> _YOUR INSTRUCTIONS_: Below are the records. Retype exactly the lines between the lines holding "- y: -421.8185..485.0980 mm" and "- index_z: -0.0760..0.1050", inclusive.

> _RECORDS PROVIDED_:
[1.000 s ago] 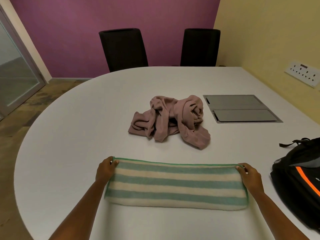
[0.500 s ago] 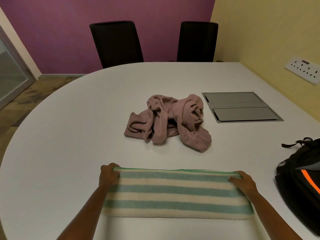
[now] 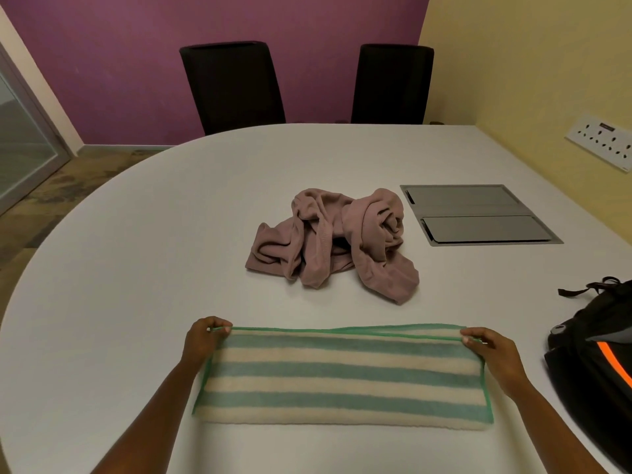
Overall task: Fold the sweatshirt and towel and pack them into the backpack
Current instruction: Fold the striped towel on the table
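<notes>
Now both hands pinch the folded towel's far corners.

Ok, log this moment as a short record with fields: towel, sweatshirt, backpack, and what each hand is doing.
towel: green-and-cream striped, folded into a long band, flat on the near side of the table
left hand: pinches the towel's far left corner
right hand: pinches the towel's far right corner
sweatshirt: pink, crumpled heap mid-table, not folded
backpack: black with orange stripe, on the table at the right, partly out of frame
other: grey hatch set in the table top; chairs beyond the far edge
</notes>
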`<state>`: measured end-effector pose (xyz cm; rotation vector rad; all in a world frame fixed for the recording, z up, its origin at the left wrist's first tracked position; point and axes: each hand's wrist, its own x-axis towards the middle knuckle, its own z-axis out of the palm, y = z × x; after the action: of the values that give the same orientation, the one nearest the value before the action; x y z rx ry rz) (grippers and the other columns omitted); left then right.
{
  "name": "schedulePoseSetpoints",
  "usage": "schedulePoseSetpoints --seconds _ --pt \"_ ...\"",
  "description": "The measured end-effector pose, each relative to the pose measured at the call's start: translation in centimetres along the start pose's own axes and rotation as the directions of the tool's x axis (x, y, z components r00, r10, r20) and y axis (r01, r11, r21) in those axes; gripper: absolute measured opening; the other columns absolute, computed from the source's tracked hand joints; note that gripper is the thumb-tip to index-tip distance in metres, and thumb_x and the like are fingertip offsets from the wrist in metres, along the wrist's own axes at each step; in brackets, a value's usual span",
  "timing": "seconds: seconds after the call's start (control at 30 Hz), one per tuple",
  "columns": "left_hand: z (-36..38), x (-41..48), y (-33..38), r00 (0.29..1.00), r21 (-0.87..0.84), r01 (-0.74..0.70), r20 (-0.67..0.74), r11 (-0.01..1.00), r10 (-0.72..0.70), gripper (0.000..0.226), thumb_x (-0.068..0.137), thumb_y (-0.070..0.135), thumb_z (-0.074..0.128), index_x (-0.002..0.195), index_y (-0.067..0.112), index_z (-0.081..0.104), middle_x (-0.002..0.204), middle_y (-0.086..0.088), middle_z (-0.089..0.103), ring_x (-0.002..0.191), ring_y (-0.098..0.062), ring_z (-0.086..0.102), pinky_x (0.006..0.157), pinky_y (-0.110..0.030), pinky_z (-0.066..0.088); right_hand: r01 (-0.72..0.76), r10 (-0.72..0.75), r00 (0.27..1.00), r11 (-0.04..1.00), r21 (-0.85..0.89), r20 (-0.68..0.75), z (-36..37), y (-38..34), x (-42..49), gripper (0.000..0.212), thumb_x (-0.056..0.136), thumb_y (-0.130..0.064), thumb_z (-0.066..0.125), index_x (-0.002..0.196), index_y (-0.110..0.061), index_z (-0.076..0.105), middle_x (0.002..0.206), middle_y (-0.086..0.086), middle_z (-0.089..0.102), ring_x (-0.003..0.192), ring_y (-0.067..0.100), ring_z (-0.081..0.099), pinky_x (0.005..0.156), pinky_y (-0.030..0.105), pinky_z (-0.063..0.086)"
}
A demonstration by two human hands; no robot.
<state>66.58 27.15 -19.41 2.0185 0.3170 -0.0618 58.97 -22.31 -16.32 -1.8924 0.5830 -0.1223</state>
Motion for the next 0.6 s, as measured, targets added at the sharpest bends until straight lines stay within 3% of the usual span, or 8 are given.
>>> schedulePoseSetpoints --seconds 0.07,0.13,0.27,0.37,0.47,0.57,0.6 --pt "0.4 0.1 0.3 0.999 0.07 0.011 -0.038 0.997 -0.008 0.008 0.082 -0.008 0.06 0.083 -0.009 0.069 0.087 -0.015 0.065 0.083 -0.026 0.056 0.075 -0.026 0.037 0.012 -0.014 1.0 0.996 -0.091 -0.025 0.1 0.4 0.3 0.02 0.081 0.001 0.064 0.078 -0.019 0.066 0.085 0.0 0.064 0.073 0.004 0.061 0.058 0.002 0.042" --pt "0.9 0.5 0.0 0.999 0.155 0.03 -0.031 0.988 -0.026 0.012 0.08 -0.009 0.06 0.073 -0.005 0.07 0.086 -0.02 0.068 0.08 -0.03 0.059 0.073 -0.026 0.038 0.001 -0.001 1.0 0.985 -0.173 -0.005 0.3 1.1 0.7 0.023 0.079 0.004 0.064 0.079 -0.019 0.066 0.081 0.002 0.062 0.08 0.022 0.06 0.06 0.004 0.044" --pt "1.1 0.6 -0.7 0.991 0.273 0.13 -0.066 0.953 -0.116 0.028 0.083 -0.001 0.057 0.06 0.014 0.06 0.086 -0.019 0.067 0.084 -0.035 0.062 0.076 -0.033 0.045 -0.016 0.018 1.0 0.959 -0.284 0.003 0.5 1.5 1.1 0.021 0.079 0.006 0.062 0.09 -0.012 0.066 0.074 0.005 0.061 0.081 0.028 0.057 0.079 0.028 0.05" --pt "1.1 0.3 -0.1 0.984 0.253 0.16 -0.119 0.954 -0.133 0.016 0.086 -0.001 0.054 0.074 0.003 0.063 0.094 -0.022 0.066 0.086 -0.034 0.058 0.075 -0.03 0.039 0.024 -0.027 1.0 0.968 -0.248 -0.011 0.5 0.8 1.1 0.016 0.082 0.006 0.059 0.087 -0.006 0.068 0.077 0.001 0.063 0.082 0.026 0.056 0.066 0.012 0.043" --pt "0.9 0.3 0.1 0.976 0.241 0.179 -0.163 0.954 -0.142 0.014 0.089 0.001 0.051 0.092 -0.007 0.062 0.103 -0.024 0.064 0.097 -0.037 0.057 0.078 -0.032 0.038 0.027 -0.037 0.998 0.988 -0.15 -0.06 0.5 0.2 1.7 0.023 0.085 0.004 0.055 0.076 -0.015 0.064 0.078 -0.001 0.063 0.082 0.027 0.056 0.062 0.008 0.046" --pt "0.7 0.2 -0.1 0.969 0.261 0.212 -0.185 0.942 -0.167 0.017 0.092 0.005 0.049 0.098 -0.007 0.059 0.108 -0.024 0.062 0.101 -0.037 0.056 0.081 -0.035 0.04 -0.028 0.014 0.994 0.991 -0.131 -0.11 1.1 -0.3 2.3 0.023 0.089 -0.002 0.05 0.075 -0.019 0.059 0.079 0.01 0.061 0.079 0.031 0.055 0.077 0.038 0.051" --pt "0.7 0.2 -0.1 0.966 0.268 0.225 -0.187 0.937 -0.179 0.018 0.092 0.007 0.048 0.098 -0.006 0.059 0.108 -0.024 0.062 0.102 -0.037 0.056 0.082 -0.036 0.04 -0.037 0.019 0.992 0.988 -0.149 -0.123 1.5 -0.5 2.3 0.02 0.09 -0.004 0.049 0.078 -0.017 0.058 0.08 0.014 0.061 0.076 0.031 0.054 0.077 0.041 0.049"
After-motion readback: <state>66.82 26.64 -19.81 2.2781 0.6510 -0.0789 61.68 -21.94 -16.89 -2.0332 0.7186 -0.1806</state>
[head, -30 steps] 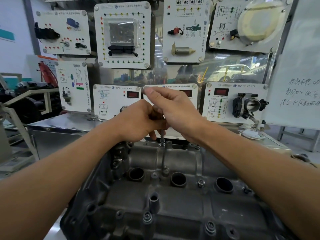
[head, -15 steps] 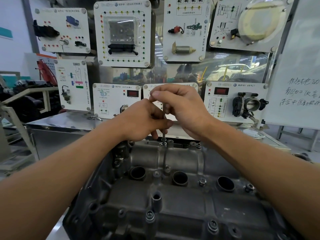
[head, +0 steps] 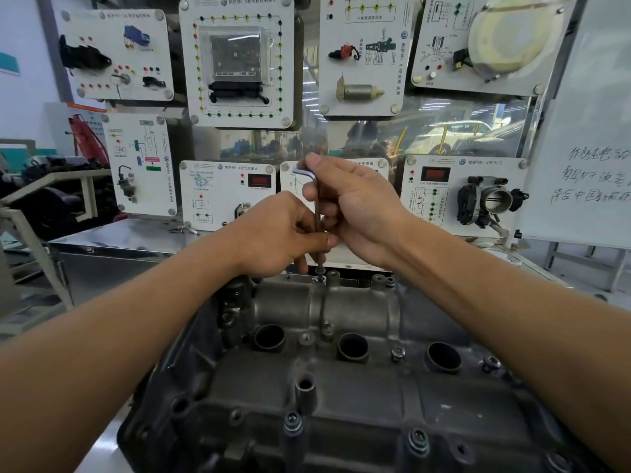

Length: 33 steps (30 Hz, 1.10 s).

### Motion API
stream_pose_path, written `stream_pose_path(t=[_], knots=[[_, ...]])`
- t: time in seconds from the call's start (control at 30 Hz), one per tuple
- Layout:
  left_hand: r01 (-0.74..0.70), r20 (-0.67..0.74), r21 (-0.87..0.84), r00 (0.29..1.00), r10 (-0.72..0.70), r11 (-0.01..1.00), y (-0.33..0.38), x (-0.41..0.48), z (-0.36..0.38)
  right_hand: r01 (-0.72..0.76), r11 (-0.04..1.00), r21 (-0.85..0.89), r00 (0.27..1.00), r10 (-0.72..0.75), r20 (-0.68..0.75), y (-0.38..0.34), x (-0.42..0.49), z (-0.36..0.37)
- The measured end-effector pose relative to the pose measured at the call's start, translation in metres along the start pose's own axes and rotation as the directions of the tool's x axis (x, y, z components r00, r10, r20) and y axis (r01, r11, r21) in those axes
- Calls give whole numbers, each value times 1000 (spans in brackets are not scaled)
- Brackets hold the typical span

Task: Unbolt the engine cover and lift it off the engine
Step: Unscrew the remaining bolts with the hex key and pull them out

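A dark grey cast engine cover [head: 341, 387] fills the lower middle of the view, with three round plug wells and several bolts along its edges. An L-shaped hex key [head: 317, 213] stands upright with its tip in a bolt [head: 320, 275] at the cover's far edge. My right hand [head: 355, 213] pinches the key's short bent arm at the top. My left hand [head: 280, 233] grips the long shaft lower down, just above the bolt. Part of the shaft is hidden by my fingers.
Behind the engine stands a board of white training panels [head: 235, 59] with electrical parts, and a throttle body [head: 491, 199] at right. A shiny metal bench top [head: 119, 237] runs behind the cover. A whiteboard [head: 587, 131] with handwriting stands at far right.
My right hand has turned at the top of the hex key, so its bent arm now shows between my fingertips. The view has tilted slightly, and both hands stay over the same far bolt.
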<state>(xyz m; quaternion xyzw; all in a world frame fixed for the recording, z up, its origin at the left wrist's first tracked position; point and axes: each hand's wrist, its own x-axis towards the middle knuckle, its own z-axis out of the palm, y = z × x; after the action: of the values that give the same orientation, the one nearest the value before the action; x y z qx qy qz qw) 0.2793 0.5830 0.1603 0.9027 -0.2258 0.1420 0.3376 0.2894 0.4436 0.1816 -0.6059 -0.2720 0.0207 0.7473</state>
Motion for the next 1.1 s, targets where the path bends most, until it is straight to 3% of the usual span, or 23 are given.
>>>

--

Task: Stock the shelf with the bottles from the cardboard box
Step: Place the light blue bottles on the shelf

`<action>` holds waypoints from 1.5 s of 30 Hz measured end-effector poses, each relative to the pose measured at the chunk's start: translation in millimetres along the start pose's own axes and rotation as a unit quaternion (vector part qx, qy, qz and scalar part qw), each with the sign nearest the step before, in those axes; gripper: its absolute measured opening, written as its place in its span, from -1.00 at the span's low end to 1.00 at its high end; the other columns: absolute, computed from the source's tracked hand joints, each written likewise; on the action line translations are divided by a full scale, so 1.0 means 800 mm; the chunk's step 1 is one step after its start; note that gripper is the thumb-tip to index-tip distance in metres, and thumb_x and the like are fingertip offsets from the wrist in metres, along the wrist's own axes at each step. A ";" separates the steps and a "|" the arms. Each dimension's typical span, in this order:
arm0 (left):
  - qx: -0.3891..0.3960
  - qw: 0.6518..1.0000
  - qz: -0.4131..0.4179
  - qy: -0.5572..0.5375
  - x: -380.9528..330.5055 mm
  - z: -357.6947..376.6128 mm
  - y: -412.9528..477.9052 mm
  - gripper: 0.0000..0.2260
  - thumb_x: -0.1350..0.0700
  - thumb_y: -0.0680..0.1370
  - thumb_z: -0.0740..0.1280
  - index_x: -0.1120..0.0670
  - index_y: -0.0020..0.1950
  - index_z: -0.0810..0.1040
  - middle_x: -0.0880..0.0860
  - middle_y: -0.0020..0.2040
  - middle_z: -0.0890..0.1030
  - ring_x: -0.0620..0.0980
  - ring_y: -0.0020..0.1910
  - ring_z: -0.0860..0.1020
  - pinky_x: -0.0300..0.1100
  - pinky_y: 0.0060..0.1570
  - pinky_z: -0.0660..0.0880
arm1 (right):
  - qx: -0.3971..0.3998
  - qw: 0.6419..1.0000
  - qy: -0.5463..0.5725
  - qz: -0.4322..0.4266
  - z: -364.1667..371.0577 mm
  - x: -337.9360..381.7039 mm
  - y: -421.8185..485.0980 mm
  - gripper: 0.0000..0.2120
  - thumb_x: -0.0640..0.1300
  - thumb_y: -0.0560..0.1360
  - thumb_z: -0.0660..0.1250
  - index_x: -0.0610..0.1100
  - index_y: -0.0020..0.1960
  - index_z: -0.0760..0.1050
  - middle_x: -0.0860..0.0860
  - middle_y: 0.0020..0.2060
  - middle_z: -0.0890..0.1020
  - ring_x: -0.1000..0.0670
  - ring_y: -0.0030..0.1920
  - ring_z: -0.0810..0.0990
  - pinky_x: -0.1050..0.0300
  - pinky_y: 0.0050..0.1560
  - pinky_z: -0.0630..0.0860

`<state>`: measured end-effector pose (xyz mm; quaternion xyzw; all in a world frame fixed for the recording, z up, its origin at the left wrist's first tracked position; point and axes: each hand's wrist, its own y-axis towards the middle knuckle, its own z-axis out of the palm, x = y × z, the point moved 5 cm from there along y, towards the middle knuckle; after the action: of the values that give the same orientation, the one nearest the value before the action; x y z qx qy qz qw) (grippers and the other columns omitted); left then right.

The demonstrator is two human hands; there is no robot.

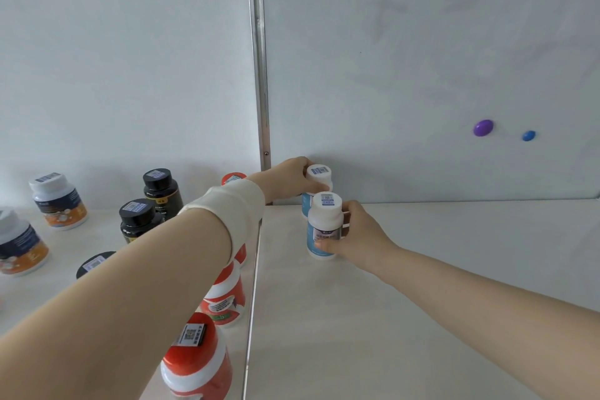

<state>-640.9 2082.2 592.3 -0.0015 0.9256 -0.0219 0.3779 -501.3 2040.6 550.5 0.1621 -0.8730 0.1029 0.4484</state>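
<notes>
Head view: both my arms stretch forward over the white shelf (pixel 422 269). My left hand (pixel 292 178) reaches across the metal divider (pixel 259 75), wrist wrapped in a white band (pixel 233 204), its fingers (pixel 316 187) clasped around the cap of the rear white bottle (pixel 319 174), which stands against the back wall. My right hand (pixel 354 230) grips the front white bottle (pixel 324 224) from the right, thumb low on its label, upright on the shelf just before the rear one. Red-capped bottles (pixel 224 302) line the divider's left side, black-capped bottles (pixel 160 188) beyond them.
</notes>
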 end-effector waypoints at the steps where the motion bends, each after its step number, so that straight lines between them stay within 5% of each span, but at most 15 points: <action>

> _WRITTEN RESPONSE_:
  - y: -421.8185..485.0980 mm
  - gripper: 0.0000..0.2120
  - thumb_x: -0.0640..0.1300
  - thumb_y: -0.0560..0.1360
  - thumb_z: -0.0660..0.1250
  - index_x: -0.0610..0.1100
  - index_y: -0.0020..0.1960
  - index_z: -0.0760..0.1050

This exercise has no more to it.